Вернулись в гостиницу обедать. Марест и Барро жили в маленьких номерах верхнего этажа. Сошлись в большой, продолговатой и очень высокой зале. На огромном столе лежали куски жареного мяса, весом в сорок килограммов, и длинные, тонкие, острые ножи. Каждый подходил, резал себе сам и ел, сколько хотел, уплатив в кассу два шиллинга.
– Надо доваривать эти кровавые ломти в желудке, – говорил Марест после обеда. – Англичане допаривают их, наливаясь крепким чаем, а я думаю, что гораздо лучше – шотландская водка.
Бейль отказался пить и, оставив спутников, пошел в театр. Бейля до потери чувства времени увлекла игра Кина.
Время для Бейля всегда имело один из трех цветов – оно было черным, красным или белым. Знаменитый артист на несколько дней оторвал его от всего мира своей игрой шекспировских пьес. Наступали красные часы.
Замечательный трагический гений Кина странно не гармонировал с теми рассказами, какие Бейль о нем услышал. Это был бесшабашный прожигатель жизни, обитатель кабачков и притонов, совершенно преображавшийся с минуты появления на сцене. Его игра потрясала, вызывала благороднейшие чувства и лучшие мысли.
Время исчезало. Было таяние времени, как в дни большой болезни или большого счастья.
Бейль писал в дневнике.
«Между миланскими днями и моим сегодняшним состоянием встали вереницы шекспировских трагедий.
Я выздоравливаю, но жалею о болезни».
На балу в клубе Альмака Бейль увидел своего банкира, которому Коломб переслал собранные в Гренобле деньги
– Господин Бейль. сегодня прибыли ваши деньги. Завтра вы получите извещение Очень рад встретить вас здесь. Вы попали сюда сразу, но я получил пригласительный билет только после двадцати лет беспрестанных хлопот об увеличении своего состояния.
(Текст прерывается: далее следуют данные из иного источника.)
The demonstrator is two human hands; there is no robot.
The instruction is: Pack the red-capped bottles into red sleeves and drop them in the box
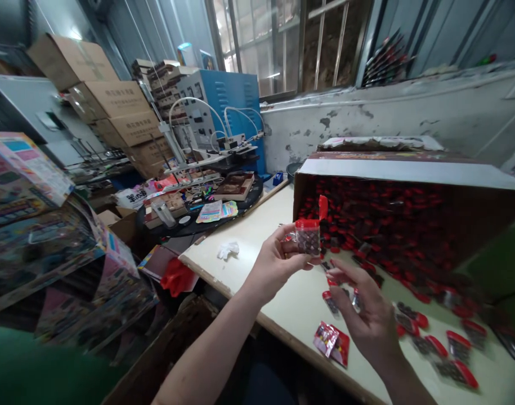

Бейль действительно случайно получил приглашение на бал в аристократический клуб, куда не допускались представители других сословий. Бейль смеялся, думая о тех невероятных перегородках, которые, несмотря на революционные натиски, не сломаны в Англии. В голосе банкира слышалось уязвленное самолюбие. Бейль писал в дневнике:
«Во Франции с подобными нравами я уже столкнулся однажды. Это было в то время, когда безродные генералы старой наполеоновской армии продавались Людовику XVIII и, путем всевозможных низостей, старались проникнуть в гостиную Таларю и другие салоны Сен Жерменского предместья. Вежливость высших классов в Англии и во Франции запрещает всякое проявление энергии. Молодые люди страшно заняты тем, чтобы их волосы, образующие хохолок с одной стороны пробора, не падали на лоб».
Итак, в Лондоне воспоминания о Милане и о Метильде растаяли. Остались тени чувств, имена и слова вместо образов.
Вечером – забавное и отвратительное происшествие.
Барро шепчется в коридоре с мальчуганом лет восемнадцати – фатом с оттопыренными губами, напомаженным и наглым.
Барро входит в комнату и предлагает ехать в публичный дом. «В этот вечер нет спектакля. Настоящая английская скука», – говорит он. Марест отказывается. Бейль соглашается. Чувство пустоты, охватившее его, вызывает стремление хотя бы и к опасному приключению. Извозчик едет полтора часа.
На окраине, недалеко от берега реки, – трехэтажный маленький дом из тонкого кирпича. Барро выходит, фат начинает торговаться, прежде чем войти. Бейль смотрит с презрением, Барро произносит по французски:
– Кажется, мы попали в скверную историю. Нас здесь ограбят дочиста и выбросят в Темзу.
Бейль распахивает редингот и молча показывает рукоятку пистолета.
– Однако! – замечает Барро.
Фат быстро указывает рукой на дверь и скрывается.
– Придется войти, – говорит Барро.
Минутное колебание. Потом три молодых девушки, очень грустные, очень испуганные, выглядывают друг из-за друга и открывают дверь.
Мебель сделана словно для кукол. Барро едва помешается в этой комнате на Вестминстер-роу. Но через минутку все устраивается как нельзя лучше.